**What is being asked:**
Line by line, repeat the material below without any deviation.

**Collected material:**
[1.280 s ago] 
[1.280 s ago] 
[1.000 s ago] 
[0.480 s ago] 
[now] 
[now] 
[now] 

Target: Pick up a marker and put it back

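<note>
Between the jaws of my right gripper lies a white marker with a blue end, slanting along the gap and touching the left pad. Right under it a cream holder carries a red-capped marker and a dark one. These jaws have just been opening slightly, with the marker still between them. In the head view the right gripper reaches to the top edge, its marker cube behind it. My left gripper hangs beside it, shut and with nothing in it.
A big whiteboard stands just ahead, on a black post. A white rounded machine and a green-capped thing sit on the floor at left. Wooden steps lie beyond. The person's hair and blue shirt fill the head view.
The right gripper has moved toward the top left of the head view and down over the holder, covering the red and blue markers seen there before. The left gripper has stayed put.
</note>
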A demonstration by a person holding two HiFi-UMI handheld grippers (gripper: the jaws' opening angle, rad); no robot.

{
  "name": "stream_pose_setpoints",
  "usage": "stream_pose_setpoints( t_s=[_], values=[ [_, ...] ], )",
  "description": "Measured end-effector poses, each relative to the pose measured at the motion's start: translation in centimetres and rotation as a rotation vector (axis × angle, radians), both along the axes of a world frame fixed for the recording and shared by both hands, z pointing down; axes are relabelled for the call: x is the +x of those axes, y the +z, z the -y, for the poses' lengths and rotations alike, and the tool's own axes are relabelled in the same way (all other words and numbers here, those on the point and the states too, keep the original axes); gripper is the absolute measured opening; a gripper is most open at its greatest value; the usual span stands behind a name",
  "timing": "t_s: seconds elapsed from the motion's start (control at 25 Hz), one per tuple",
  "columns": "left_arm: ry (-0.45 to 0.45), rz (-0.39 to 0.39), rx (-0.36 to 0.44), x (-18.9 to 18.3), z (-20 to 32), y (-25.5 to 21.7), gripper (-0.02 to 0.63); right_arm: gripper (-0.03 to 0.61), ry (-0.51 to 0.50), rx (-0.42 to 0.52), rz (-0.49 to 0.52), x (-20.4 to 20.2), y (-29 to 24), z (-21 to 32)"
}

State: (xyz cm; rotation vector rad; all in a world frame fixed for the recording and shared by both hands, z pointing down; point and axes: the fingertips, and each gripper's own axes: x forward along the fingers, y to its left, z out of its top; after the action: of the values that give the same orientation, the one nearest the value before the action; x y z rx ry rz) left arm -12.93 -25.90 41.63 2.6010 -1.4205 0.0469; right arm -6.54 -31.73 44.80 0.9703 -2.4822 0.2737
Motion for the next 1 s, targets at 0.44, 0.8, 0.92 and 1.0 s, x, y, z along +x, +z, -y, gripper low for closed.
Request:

**Expected output:**
[1.280 s ago] 
[1.280 s ago] 
[1.000 s ago] 
[0.480 s ago] 
[now] 
[now] 
[now] 

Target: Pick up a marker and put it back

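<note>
Between the jaws of my right gripper lies a white marker with a blue end, slanting along the gap and touching the left pad. Right under it a cream holder carries a red-capped marker and a dark one. These jaws have just been opening slightly, with the marker still between them. In the head view the right gripper reaches to the top edge, its marker cube behind it. My left gripper hangs beside it, shut and with nothing in it.
A big whiteboard stands just ahead, on a black post. A white rounded machine and a green-capped thing sit on the floor at left. Wooden steps lie beyond. The person's hair and blue shirt fill the head view.
The right gripper has moved toward the top left of the head view and down over the holder, covering the red and blue markers seen there before. The left gripper has stayed put.
</note>
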A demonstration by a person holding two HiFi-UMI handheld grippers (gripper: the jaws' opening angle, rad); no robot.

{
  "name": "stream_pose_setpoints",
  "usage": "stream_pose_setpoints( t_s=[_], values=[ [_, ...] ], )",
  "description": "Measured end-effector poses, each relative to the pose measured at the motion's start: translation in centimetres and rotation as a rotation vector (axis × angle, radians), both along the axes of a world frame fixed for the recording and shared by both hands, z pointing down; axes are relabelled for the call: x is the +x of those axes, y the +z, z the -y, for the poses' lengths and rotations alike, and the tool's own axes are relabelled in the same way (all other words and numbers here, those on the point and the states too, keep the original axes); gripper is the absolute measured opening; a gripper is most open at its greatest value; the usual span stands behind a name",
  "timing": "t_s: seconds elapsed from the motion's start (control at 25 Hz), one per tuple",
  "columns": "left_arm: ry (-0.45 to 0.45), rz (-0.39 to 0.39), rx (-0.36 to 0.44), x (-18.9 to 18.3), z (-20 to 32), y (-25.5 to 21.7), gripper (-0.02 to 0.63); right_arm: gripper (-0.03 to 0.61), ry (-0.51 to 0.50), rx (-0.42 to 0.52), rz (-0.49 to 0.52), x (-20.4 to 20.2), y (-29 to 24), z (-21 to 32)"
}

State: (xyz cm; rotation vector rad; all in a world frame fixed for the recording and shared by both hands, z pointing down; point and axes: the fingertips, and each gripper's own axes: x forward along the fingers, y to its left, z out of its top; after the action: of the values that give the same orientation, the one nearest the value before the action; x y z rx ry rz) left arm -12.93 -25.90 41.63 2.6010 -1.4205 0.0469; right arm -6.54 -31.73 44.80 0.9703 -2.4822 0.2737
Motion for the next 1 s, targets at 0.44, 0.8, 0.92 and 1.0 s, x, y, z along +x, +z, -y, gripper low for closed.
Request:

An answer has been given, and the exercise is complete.